This past week, my mother sent me a letter from an old friend dated thirty years ao. Grammy Jean was a family friend who attended our church while spending the winters in my hometown in Arizona.
Grammy Jean didn’t often write letters. When she did, it was a four page tome tha rambled on as if she were across the table having a cup of tea with you. She shared from her heart, weaving her past experiences, her present feelings and her motherly advice into one beautiful tapestry that made you feel as warm as if you had just finished that cup of tea.
Grammy Jean was a fixture in our family. Sometimes I felt like she could see right through me and knew my inner thoughts! She suffered from a variety of illness and was in constant pain. She never let me get away for a moment with feeling sorry for myself because I had a visual disability. She showed me how to handle the down days.

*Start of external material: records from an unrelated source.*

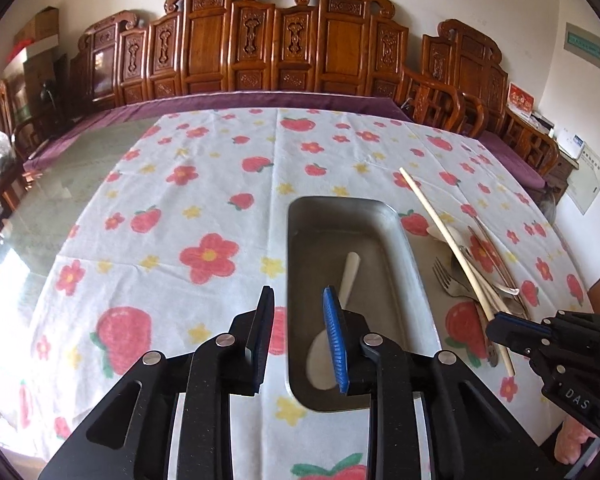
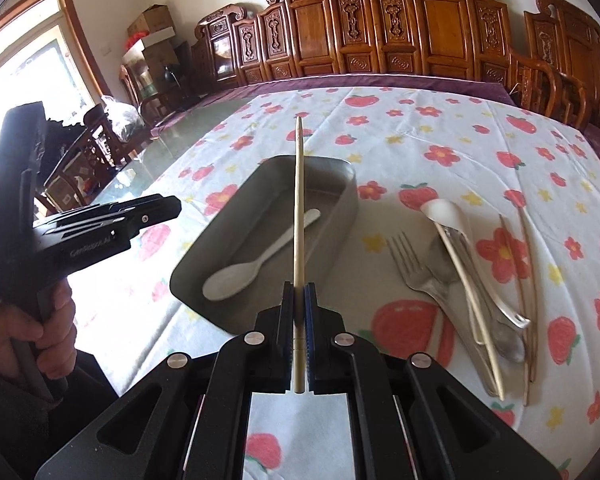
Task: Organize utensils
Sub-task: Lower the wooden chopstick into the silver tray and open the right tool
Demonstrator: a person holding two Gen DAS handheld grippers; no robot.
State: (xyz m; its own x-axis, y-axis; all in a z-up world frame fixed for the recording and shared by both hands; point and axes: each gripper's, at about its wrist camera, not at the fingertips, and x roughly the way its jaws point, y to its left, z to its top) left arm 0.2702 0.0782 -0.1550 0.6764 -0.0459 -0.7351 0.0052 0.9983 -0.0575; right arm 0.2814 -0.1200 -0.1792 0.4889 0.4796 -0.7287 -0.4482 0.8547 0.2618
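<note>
Right gripper (image 2: 299, 292) is clamped tight on a single pale chopstick (image 2: 299, 200), its tip pointing to twelve o'clock above the metal tray (image 2: 340, 216). The left gripper (image 1: 298, 300) hangs over the tray's near end with its jaws parted and nothing between them; the blue pad (image 1: 334, 336) sits just in front of the white spoon (image 2: 240, 264). That spoon lies alone inside the tray, bowl toward seven o'clock in the right wrist view. Out at three o'clock of the tray, on the flowered tablecloth (image 1: 160, 208), the loose pile waits: a fork (image 2: 412, 260), another white spoon (image 2: 446, 212), more chopsticks (image 2: 476, 312) and what looks like metal cutlery underneath, too tangled to sort out. A hand (image 2: 40, 332) grips the left tool's handle.
</note>
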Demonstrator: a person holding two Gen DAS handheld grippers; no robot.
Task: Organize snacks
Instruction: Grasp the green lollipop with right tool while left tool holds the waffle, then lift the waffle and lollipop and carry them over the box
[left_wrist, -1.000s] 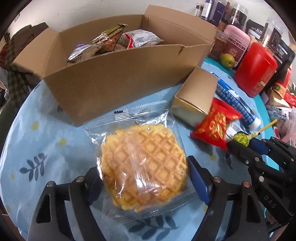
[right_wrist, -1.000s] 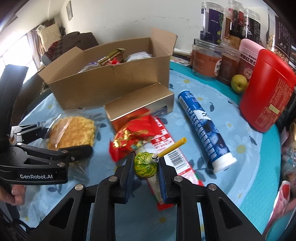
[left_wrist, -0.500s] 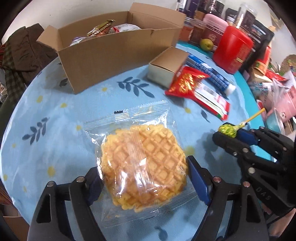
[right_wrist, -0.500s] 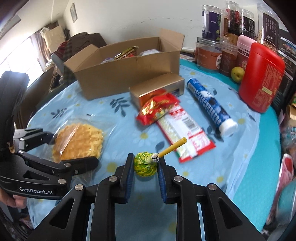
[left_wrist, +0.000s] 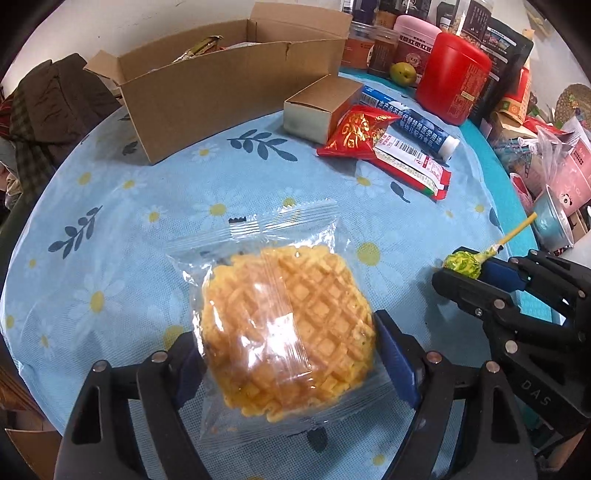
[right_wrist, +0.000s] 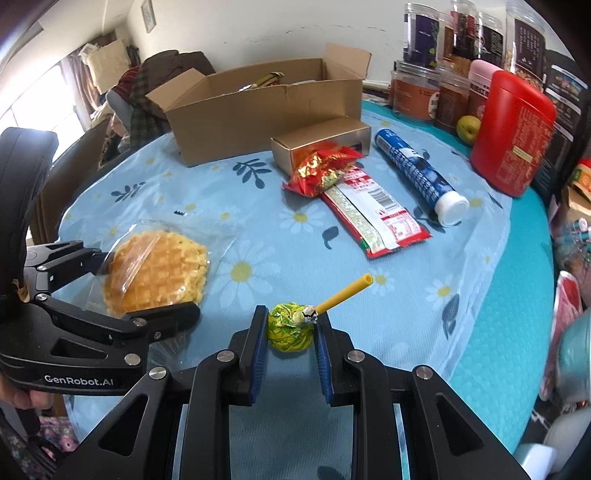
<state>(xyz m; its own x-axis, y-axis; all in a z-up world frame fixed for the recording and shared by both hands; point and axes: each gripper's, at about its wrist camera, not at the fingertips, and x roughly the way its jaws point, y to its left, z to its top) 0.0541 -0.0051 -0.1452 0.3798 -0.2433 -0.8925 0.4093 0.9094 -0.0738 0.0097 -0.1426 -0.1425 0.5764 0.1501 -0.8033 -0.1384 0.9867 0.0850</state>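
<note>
The waffle (left_wrist: 288, 328) in its clear wrapper sits between the blue pads of the left gripper (left_wrist: 288, 354), whose jaws are closed on its two sides, above the blue flowered cloth (left_wrist: 110, 229). The right gripper (right_wrist: 290, 332) has its jaws narrow around a green lollipop (right_wrist: 290, 326); the yellow stick points up and to the right. Further back lie a red packet (right_wrist: 325, 171), a long red bar (right_wrist: 373, 210), a small box (right_wrist: 321, 142) and a blue tube (right_wrist: 417, 177). The open carton (right_wrist: 266, 110) stands behind, with snacks inside.
</note>
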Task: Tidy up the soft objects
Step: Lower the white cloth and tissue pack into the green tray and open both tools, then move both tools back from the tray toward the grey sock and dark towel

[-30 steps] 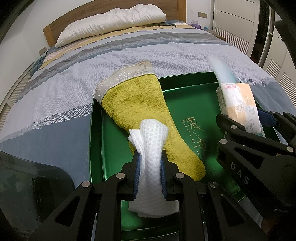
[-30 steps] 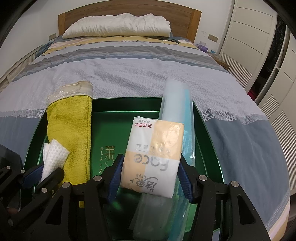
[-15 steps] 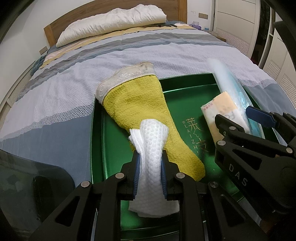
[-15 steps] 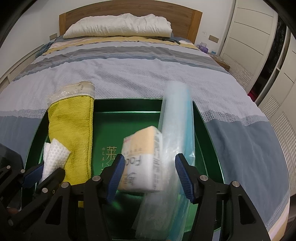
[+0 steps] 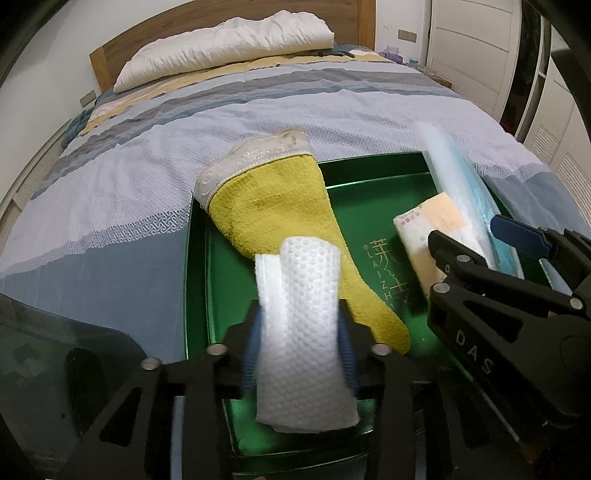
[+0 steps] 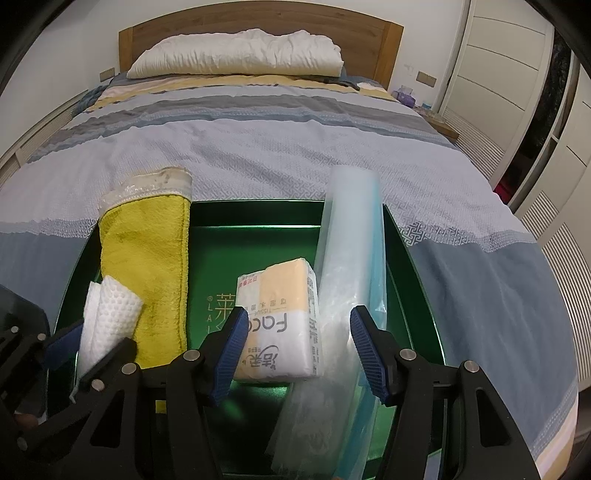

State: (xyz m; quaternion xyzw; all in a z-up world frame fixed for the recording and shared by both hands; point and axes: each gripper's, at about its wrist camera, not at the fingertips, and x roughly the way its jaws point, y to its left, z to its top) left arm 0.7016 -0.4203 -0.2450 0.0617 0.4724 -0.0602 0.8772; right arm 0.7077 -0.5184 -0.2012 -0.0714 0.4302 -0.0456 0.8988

The worse her pain was, the more she would focus on others. She would confide to us, that when she couldn’t sleep at night, she would pray. “If my pain was bad enough to keep me awake, I just figured there was someone who needed me to pray for them that night,” she told me.
I remember Grammy Jean best for the way she was so comfortable in talking about God. I had never met someone that treated God as a personal acquaintance, who talked about including God in her everyday life and decisions. She talked about God like I would talk about a friend. Her prayer life wasn’t just formal requests; she had conversations with God. She taught me to trust God with every part of my life; to stop relying on just myself and bring God into my life as my partner.
Reading over her letter reminded me of the way she blessed my life and helped me grow in my own relationship with Christ. I want to be like her. I want to pass on the blessings that she gave to me. I want to reach out to children and young people beyond the Classroom. I want to show them I care about them and I’m interested in them, I want to have the ability to see beyond the surface stuff to the real person down inside yet I want to show them I still accept them and love them for who they are. I want them to see Jesus in me, that He is my personal friend and I’m trusting Him with every part of my life. I want to move from being just a teacher to being a discipler.
What young person are you discipling? How can you show you care about them and you love them unconditionally? Can they tell that Jesus is a part of your daily life?